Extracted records
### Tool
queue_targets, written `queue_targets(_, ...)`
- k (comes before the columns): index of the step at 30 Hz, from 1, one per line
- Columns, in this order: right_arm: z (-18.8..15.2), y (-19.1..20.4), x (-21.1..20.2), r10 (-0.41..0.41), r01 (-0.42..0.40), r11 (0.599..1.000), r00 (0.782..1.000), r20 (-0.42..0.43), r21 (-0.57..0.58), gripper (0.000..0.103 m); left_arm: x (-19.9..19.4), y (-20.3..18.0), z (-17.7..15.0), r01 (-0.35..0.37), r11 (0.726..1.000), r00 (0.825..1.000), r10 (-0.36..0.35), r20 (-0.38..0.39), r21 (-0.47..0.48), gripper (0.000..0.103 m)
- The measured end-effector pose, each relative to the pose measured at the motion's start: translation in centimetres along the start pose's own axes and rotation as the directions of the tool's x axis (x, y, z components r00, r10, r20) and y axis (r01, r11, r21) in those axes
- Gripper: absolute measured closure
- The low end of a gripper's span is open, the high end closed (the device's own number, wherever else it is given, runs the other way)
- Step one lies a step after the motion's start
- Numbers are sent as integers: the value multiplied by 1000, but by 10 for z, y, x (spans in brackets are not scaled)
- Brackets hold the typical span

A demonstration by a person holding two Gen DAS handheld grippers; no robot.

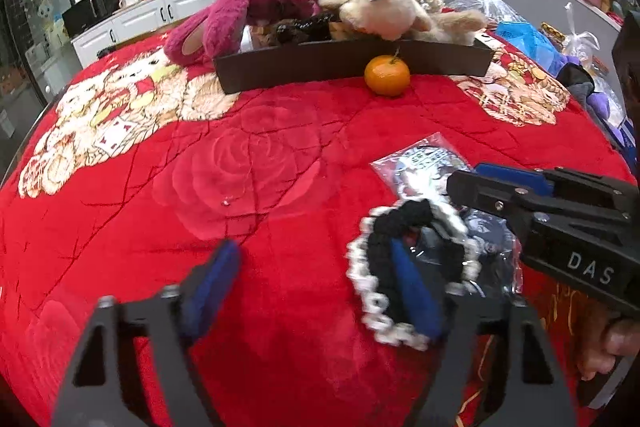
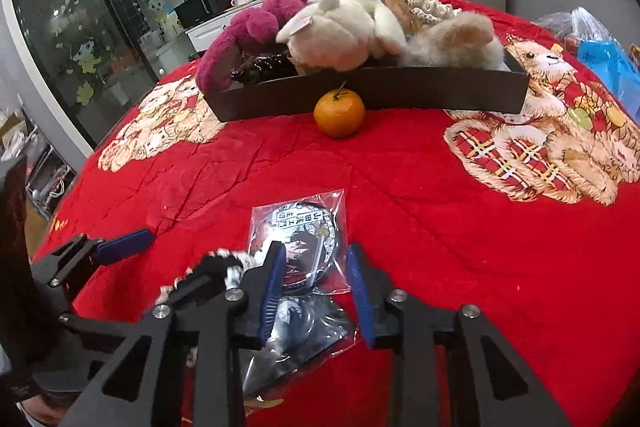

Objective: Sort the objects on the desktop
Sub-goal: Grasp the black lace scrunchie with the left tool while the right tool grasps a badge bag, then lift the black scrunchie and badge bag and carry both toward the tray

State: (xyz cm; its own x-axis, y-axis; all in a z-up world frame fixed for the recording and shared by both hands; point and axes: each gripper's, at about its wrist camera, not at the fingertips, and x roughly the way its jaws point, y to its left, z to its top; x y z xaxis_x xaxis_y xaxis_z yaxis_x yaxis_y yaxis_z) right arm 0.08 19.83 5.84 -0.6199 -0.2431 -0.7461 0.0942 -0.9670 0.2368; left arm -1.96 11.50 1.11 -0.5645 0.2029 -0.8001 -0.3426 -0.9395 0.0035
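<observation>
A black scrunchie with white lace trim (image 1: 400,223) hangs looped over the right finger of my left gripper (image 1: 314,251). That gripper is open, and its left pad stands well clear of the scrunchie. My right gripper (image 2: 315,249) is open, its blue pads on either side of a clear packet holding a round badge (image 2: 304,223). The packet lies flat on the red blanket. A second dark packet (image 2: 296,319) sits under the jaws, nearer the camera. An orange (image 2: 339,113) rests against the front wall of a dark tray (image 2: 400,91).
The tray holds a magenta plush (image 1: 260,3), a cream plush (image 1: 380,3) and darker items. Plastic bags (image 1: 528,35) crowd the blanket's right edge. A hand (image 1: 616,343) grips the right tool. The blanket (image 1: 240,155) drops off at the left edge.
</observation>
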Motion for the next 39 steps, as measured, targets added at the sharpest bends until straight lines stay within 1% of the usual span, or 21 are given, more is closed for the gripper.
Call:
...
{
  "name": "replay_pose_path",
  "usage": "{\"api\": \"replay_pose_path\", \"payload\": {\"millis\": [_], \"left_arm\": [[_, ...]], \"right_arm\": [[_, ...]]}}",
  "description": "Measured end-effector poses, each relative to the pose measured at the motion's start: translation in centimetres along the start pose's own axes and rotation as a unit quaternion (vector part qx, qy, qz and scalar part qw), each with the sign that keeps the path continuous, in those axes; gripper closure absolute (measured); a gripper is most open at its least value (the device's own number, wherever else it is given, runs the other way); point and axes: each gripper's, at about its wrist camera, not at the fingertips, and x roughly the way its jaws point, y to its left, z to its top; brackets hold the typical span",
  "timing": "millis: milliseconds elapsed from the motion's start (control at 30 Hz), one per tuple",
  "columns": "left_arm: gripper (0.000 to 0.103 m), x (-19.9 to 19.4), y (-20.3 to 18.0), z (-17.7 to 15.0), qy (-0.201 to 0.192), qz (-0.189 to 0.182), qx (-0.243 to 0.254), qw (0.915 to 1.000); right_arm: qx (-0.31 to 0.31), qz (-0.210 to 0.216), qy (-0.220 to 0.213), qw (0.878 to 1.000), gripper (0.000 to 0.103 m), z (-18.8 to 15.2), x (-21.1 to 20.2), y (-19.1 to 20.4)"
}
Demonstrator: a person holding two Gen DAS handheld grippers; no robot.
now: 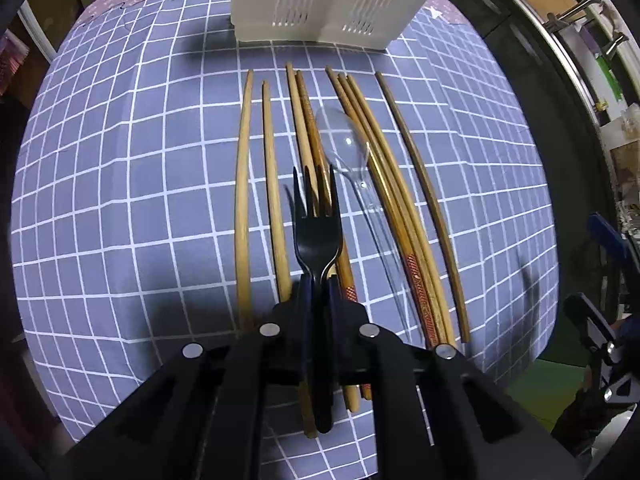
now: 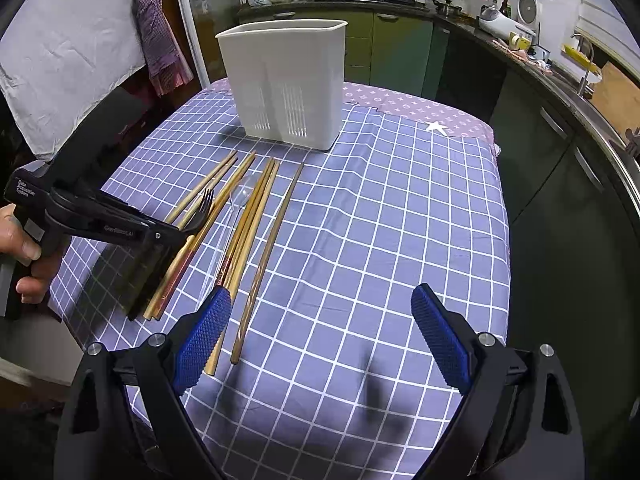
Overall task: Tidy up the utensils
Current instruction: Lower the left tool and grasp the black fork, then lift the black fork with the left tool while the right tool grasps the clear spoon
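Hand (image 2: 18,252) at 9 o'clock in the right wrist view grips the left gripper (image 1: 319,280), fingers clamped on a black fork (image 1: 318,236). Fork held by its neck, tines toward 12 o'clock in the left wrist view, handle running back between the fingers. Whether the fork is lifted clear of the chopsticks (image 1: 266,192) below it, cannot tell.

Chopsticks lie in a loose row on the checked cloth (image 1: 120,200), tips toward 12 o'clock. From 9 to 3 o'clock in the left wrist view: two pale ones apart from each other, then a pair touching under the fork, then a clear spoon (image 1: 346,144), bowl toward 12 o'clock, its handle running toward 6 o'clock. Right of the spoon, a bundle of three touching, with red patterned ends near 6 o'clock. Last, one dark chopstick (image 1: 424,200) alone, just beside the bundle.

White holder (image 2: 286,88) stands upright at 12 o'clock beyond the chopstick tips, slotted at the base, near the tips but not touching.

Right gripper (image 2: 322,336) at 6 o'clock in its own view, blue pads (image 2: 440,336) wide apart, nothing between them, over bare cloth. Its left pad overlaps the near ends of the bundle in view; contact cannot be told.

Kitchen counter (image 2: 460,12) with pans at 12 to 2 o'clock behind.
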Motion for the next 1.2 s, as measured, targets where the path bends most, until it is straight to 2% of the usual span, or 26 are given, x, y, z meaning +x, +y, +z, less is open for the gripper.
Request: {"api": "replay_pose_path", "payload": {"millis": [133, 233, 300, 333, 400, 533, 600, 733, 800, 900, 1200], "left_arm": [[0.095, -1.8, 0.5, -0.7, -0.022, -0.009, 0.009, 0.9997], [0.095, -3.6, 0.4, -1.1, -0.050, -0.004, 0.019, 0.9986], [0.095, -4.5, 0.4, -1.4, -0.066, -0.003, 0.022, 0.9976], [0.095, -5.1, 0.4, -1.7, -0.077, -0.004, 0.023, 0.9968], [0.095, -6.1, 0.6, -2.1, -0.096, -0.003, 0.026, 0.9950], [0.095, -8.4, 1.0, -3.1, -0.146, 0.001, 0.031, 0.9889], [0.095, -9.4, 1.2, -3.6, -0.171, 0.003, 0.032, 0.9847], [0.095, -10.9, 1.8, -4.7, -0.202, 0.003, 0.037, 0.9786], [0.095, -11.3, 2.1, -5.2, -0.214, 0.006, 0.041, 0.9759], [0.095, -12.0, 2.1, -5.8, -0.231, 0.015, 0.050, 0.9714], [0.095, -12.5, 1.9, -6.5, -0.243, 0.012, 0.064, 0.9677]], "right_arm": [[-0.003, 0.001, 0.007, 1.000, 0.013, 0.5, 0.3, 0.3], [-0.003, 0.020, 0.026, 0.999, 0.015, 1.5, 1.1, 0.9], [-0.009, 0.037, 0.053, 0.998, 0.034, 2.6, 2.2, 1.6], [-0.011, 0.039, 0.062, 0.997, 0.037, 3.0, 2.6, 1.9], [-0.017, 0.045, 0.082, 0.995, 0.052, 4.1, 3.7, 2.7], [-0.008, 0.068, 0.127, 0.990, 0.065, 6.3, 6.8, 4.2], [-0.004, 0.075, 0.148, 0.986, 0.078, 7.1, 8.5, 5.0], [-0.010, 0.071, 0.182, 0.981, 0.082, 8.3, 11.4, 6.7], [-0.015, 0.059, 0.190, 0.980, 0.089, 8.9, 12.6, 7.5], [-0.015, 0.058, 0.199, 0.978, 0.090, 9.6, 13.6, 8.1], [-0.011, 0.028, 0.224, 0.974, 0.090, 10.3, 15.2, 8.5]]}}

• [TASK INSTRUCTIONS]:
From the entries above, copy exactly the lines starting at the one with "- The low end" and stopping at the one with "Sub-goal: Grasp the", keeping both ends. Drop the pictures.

• [EXERCISE OUTPUT]:
- The low end of a gripper's span is open, the high end closed (the device's own number, wherever else it is given, runs the other way)
- Step one lies a step after the motion's start
- Numbers are sent as integers: the value multiplied by 1000, but by 10 for z, y, x (spans in brackets are not scaled)
- Brackets hold the typical span

A demonstration by a person holding two Gen DAS handheld grippers; no robot.


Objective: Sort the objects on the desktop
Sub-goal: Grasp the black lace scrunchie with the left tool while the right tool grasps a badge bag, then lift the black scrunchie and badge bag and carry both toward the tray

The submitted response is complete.